CHICAGO (NewsNation Now) — Happy National Ice Cream Sandwich Day! Yes, with seemingly every other food product having its own “holiday,” ice cream sandwiches have one too.
But as you enjoy your frozen confection, you might wonder where it came from. Who first had the idea of putting a wedge of ice cream between two chocolate cookies to make it easier to eat?
Like most food products (with the notable exceptions of Buffalo wings and nachos), the origin story is somewhat murky.
There are records of pushcart vendors selling slabs of ice cream between pieces of paper in the 1890s. Noted food historian Jeri Quinzio told The Boston Globe that these early creations were called “hokey pokeys” and sold for the princely price of a penny. They were an instant hit, with people of all classes lining up to get their “sandwich.”

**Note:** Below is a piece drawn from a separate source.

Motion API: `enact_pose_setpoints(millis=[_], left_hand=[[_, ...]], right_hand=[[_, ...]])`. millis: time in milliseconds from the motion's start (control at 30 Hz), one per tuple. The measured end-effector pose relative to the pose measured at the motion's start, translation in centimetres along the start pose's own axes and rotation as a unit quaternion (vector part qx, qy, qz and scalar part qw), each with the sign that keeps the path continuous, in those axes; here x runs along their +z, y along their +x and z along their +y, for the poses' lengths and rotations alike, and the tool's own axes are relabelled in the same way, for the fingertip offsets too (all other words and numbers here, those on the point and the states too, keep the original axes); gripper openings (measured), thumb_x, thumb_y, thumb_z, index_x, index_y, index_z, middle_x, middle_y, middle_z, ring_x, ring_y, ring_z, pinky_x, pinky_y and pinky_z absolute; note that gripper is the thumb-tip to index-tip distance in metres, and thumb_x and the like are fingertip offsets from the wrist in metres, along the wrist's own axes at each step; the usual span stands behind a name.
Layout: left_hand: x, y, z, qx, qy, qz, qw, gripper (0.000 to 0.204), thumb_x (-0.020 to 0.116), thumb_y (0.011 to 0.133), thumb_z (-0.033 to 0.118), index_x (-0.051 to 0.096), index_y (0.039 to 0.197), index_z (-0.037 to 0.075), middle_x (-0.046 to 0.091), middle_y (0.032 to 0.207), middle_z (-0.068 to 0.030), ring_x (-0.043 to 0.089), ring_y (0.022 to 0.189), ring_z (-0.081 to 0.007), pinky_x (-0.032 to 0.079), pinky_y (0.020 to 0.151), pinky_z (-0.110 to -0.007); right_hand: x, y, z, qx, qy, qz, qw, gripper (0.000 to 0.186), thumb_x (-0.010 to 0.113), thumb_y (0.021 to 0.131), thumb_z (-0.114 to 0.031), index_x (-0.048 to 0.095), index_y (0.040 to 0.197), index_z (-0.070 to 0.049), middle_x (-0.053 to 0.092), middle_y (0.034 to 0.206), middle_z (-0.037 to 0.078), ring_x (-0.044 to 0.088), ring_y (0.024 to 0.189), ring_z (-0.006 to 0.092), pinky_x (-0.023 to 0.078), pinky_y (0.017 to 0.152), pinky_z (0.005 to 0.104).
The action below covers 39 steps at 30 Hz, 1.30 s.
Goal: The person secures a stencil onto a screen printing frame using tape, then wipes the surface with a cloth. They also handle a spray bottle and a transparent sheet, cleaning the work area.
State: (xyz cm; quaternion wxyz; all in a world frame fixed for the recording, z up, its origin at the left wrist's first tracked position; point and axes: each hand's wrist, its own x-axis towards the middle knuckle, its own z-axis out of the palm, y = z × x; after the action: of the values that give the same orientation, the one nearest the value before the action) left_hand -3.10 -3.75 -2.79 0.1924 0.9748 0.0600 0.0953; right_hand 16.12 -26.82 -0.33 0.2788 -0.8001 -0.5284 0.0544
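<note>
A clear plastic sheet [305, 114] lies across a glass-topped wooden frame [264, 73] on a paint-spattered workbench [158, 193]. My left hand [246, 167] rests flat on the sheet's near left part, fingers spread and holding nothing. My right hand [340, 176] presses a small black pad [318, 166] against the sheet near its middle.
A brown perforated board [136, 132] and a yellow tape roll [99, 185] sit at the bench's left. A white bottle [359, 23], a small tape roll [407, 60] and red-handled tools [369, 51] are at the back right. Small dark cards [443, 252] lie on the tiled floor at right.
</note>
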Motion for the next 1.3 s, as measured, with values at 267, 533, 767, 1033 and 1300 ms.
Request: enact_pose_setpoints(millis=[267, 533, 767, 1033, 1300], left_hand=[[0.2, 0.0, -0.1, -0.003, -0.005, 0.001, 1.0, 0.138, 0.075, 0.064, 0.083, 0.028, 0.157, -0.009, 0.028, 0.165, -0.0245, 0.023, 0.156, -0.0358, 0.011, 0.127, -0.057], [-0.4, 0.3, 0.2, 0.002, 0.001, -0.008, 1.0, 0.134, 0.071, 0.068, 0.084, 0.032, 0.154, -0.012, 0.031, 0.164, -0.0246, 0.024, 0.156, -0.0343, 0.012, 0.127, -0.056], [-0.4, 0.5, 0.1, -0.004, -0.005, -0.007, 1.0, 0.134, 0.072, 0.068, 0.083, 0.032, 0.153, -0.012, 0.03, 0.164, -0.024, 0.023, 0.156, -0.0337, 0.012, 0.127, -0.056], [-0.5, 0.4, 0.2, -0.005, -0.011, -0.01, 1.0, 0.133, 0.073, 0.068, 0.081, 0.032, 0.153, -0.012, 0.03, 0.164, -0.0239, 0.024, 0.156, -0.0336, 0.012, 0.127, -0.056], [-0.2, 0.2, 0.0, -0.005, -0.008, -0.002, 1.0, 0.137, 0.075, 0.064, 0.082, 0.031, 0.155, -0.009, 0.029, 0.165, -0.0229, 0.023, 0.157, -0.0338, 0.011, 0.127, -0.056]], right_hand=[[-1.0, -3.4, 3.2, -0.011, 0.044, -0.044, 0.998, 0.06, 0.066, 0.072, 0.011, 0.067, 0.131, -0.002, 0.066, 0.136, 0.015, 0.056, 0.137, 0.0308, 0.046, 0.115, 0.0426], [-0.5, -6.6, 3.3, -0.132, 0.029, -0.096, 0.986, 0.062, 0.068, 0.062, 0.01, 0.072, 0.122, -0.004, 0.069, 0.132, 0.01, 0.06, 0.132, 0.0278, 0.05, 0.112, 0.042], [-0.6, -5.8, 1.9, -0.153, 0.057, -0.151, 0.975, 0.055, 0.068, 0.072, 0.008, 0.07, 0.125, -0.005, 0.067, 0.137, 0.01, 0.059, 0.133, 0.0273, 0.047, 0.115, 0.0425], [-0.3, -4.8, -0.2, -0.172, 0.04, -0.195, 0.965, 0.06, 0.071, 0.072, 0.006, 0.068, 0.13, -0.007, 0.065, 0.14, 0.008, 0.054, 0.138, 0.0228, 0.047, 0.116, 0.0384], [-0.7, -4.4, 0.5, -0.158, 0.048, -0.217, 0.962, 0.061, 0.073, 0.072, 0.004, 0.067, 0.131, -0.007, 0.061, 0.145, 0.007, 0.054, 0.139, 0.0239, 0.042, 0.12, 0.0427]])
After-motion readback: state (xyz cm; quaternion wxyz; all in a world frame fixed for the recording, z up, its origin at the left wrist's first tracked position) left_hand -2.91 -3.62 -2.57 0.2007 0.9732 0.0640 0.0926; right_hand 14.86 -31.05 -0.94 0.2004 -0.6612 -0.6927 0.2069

Sponge cake got its turn as the “bread” of the ice cream sandwich, according to Food Network, but the creation was too fragile and became a true disaster if the ice cream began to melt. The next natural step was some sort of cracker. Graham crackers were tried, according to culinary anthropologist Deb Duchon, and the current concept of ice cream sandwiches certainly doesn’t stray far from that.

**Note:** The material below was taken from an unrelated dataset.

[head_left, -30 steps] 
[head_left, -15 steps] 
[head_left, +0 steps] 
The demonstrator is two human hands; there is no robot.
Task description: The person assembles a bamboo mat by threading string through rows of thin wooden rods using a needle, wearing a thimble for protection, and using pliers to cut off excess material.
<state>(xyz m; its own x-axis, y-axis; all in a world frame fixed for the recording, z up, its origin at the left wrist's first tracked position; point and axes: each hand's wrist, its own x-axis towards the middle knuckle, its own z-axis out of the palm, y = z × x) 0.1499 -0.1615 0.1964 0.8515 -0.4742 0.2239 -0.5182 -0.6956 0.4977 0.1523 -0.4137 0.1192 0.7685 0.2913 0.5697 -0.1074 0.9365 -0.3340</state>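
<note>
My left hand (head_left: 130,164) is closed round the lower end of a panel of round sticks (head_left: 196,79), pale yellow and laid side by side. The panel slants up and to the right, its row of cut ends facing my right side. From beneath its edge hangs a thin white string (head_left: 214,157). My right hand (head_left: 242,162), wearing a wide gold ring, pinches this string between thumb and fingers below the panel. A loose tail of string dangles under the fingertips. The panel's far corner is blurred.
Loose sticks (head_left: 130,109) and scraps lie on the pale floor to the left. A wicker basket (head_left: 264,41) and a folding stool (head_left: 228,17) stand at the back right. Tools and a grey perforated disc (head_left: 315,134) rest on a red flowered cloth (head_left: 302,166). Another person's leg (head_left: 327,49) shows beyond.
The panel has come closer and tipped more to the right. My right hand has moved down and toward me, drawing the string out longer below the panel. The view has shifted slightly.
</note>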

However, the ice cream sandwich in its current form, vanilla ice cream between two chocolate cookies, traces its history to a vendor named Jerry Newberg, who sold the treats at Pittsburgh’s Forbes Field during baseball games starting in 1945. That’s according to Newberg himself, although impartial third-party evidence to prove his claims has yet to surface.
When it comes to that natural offshoot of the ice cream sandwich, the chipwich — with two chocolate-chip cookies serving as the “bread” for the sandwich — the history is somewhat clearer.
Richard LaMotta first marketed the chipwich in 1978 in New York City. According to Food Network, the only recorded prior effort at using cookies took place 50 years earlier, when a San Francisco ice cream vendor put ice cream between two oatmeal cookies, then dipped the whole creation in chocolate.